In my view, we should rename "hair washing" to "scalp cleaning" – because the main goal of cleansing is to rid your scalp of old oils, dead skin cells, sweat and environmental pollution. I notice clients skipping washes as they think it’s harmful to their strands, when in fact the reverse is correct – particularly with flaky scalp, which is aggravated by oil buildup. If natural oils stay on the head, they break down and become inflammatory.

Unfortunately, what your scalp needs and what your hair likes don’t always align, so it’s a careful compromise. But as long as you are gentle when you shampoo and handle wet hair with care, it shouldn't harm your hair.

Which options help with shedding?

With female pattern loss, minoxidil is essential.
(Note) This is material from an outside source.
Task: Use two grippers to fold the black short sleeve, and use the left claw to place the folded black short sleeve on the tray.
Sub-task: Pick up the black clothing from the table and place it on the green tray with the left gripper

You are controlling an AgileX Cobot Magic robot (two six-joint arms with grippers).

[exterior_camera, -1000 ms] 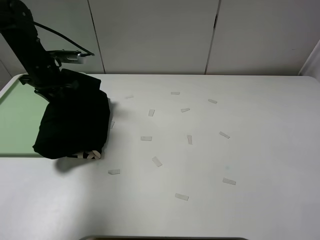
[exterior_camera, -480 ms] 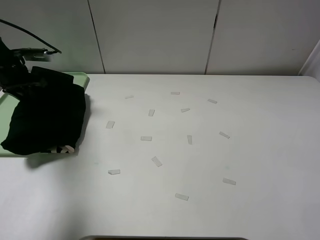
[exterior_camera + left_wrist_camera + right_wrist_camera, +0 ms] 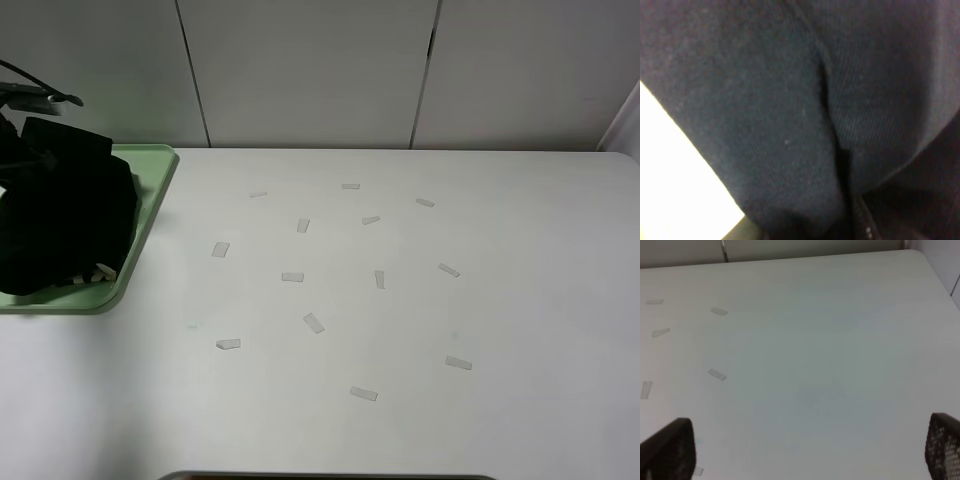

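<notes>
Black short sleeve (image 3: 765, 100): matt ribbed cloth. Tray (image 3: 150, 200): smooth pale-green plastic. Table (image 3: 450, 300): smooth matt white.

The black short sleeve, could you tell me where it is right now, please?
In the exterior high view the black short sleeve sits bundled at the far left edge, over the tray, with the left arm just behind it.

Counter (image 3: 480, 300) is wide open except flat tape bits (image 3: 315, 322); shirt (image 3: 60, 225) blocks the tray (image 3: 150, 205) far left.
</notes>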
Scientific support is substantial and tends to work best when compounded with other hair-supportive actives. If you're interested in complementary therapies, or you choose to avoid it or cannot tolerate it, you could try microneedling (see a dermatologist), and perhaps platelet-rich plasma or light treatments.

For TE, you need to do some detective work. Excessive daily shedding occurs in response to an internal factor. In some instances, the trigger is short-term – such as flu, Covid or a period of intense stress – and it will resolve on its own. Sometimes, hormonal problems or dietary gaps are responsible – the typical deficiencies involve iron, B12 and vitamin D – and to {treat the hair loss you need to treat the cause|address shedding, target the underlying issue|combat thinning, focus

Linda Clark
Linda Clark

A tech enthusiast and software developer with a passion for AI and open-source projects.